▸ Action item:
In the listing below, print exactly the lines from the first through the one that contains "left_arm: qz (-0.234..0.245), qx".

[Supplied data Boundary: Start]

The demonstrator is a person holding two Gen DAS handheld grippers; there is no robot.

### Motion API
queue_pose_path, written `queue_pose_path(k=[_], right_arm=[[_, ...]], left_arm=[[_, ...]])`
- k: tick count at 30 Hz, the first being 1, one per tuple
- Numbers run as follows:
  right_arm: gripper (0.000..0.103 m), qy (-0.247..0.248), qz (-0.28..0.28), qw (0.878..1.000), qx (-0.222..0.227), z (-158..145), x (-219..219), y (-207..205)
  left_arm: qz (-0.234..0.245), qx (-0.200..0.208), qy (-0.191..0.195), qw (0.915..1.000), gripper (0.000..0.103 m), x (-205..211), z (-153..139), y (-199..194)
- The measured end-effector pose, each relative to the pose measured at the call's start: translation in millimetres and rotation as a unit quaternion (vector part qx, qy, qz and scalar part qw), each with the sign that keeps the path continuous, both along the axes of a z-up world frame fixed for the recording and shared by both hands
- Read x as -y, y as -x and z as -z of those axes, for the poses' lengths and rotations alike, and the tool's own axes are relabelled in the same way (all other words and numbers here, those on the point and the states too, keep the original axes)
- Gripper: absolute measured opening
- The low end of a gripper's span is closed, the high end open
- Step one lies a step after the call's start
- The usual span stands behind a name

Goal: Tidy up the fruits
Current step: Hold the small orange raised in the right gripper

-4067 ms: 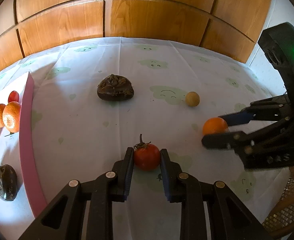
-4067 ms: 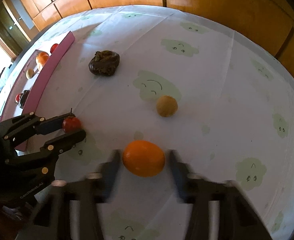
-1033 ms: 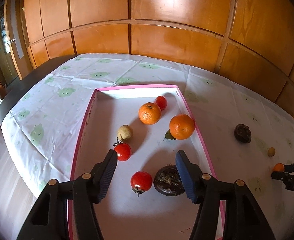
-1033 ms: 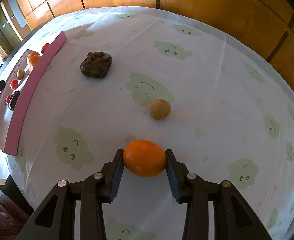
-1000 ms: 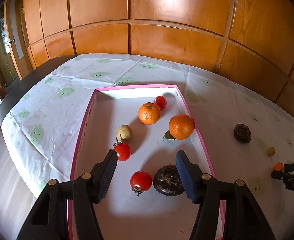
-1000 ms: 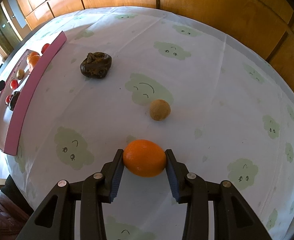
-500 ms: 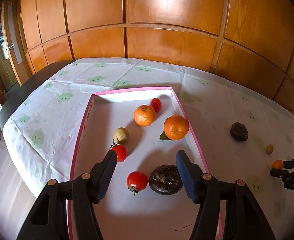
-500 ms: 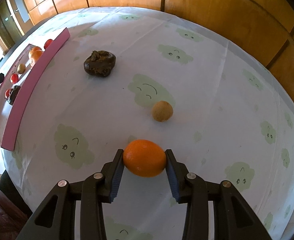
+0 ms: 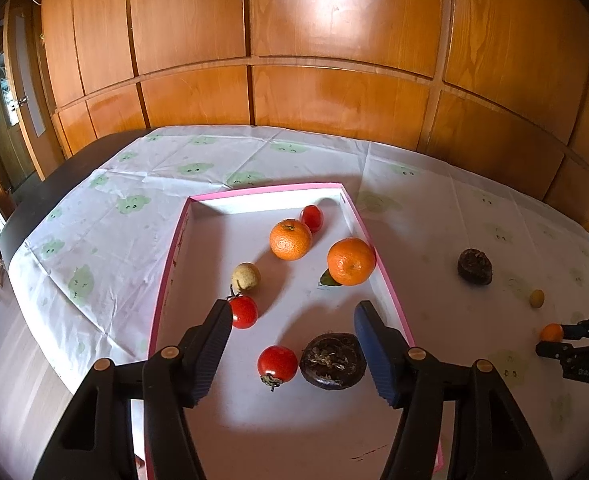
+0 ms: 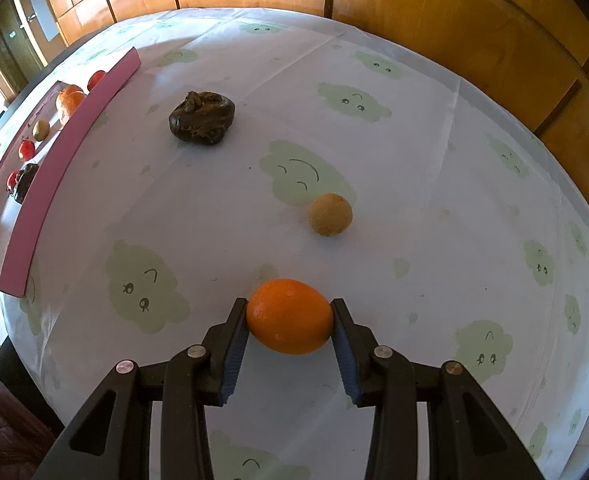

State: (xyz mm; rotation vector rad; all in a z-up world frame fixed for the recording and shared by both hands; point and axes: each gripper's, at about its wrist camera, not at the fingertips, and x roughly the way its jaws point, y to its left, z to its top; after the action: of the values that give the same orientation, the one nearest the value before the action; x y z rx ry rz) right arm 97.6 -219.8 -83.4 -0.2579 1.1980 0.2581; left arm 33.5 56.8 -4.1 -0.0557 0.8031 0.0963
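On the left of the table, the pink tray (image 9: pixel 390 292) already held seven fruits: three tomatoes, two oranges, a tan one and a dark one. Above it hung the left gripper (image 9: pixel 290 344), jaws apart and empty. Farther right, the right gripper (image 10: pixel 290 320) clamped an orange (image 10: pixel 289 316) over the cloth; a dark fruit (image 10: pixel 202 118) and a tan fruit (image 10: pixel 330 215) remained outside.
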Motion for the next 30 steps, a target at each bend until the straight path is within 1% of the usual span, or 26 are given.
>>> queue_pose_path(k=[11, 19, 30], right_arm=[[0.041, 0.007, 0.005, 1.000, 0.007, 1.3, -5.1, 6.9], [0.041, -0.006, 0.017, 1.000, 0.000, 0.4, -2.1, 6.7], [0.041, -0.006, 0.014, 1.000, 0.008, 2.3, -0.7, 10.4]], left_arm=[[-0.014, 0.001, 0.004, 0.9999, 0.064, -13.4, 1.2, 3.2], [-0.033, 0.000, 0.008, 0.9994, 0.066, -27.3, 4.3, 6.5], [-0.031, -0.003, 0.009, 0.9995, 0.066, -27.6, 5.6, 8.3]])
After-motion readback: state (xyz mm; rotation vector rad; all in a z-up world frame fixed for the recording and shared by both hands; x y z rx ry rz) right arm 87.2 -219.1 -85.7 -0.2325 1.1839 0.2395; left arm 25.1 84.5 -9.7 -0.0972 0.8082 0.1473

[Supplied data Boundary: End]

▸ Result of this task:
The demonstrator is a person holding two Gen DAS handheld grippers; there is no robot.

### Motion API
queue_pose_path, written `queue_pose_path(k=[_], right_arm=[[_, ...]], left_arm=[[_, ...]])`
- k: tick count at 30 Hz, the first being 1, one per tuple
- Numbers run as follows:
  right_arm: gripper (0.000..0.103 m), qy (-0.247..0.248), qz (-0.28..0.28), qw (0.878..1.000), qx (-0.222..0.227), z (-158..145), x (-219..219), y (-207..205)
  left_arm: qz (-0.234..0.245), qx (-0.200..0.208), qy (-0.191..0.195), qw (0.915..1.000), gripper (0.000..0.103 m), x (-205..211), z (-153..139), y (-199..194)

What came before makes up the full response.